Nantucket Cleans Up

Big snowdrifts, scattered power outages linger as challenges for island resort

Don Van Dyke has owned a home on Nantucket's North Beach Street for over three decades, and the devastation wrought by the blizzard named Juno astonishes him.

"It looks like a disaster zone -- I"ve never seen it that bad," Van Dyke said Thursday afternoon as he awaited efforts by Verizon Communications crews to replace tilted and toppled telephone poles so National Grid could repair the electric wires and get power flowing again to his house and several others. "It's 32 degrees in our house, everything all cocooned up with the snow all over it," Van Dyke said.

Nantucket didn't see huge snowfall -- about 12 inches on most of the island -- but it did experience ferocious winds, gusting to over 70 m.p.h. and blowing at a steady 50 m.p.h. for 24 straight hours late Monday night through Tuesday. At one point Tuesday, close to 100 percent of the island's 12,800 customers had lost power, a number that was cut back to about 300 by Thursday morning.

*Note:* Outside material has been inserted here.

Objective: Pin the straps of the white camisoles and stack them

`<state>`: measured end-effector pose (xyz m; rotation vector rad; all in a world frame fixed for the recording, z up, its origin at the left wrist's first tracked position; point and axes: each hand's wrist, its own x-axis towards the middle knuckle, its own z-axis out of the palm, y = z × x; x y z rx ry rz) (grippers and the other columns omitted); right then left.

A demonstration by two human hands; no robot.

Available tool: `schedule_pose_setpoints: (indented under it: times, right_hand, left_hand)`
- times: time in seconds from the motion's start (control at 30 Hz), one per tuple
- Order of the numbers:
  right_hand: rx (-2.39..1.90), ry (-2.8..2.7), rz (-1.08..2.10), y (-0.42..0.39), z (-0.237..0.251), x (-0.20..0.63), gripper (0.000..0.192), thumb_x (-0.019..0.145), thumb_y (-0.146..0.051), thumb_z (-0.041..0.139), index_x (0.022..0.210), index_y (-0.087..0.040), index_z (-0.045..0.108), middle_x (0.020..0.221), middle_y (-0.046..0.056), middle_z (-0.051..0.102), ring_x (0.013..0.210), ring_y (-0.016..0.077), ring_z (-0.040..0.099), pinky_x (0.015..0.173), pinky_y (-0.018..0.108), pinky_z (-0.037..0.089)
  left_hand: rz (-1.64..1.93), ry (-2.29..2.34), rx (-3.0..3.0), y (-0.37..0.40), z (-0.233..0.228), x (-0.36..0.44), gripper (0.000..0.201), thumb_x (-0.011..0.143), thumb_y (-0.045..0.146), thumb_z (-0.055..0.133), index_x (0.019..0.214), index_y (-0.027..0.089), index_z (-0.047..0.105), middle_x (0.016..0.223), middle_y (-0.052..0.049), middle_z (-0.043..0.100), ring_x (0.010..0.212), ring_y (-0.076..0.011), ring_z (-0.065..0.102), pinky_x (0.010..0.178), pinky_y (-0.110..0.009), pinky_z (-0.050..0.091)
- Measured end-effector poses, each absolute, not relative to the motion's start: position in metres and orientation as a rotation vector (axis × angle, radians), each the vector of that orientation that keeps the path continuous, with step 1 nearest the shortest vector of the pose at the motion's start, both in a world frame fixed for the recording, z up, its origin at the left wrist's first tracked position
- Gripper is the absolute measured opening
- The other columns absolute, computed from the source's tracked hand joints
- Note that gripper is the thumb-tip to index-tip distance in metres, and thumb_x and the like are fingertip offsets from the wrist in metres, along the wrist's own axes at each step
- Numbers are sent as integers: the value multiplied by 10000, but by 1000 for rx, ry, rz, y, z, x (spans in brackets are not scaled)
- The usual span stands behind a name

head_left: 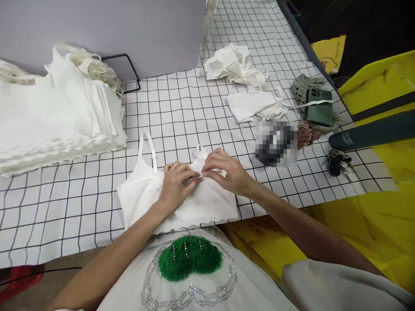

At Madaket Marine on the west end of the island, chief operating officer Chris Shannon showed how they survived a two-foot tidal flood pouring over the docks and into their shops. They've learned from hard experience to store equipment and merchandise up on blocks, and all 180 shrink-wrapped power boats stored there came through the storm unscathed.

As a welcome sun melted back snowbanks and utility crews enjoyed a calm and nearly windless day to attack their work, Van Dyke said, "When you think about all the damage that's been done, it's scary ... But this too shall pass. Right now, it's a good day, and things are starting to improve, and that's all to the good."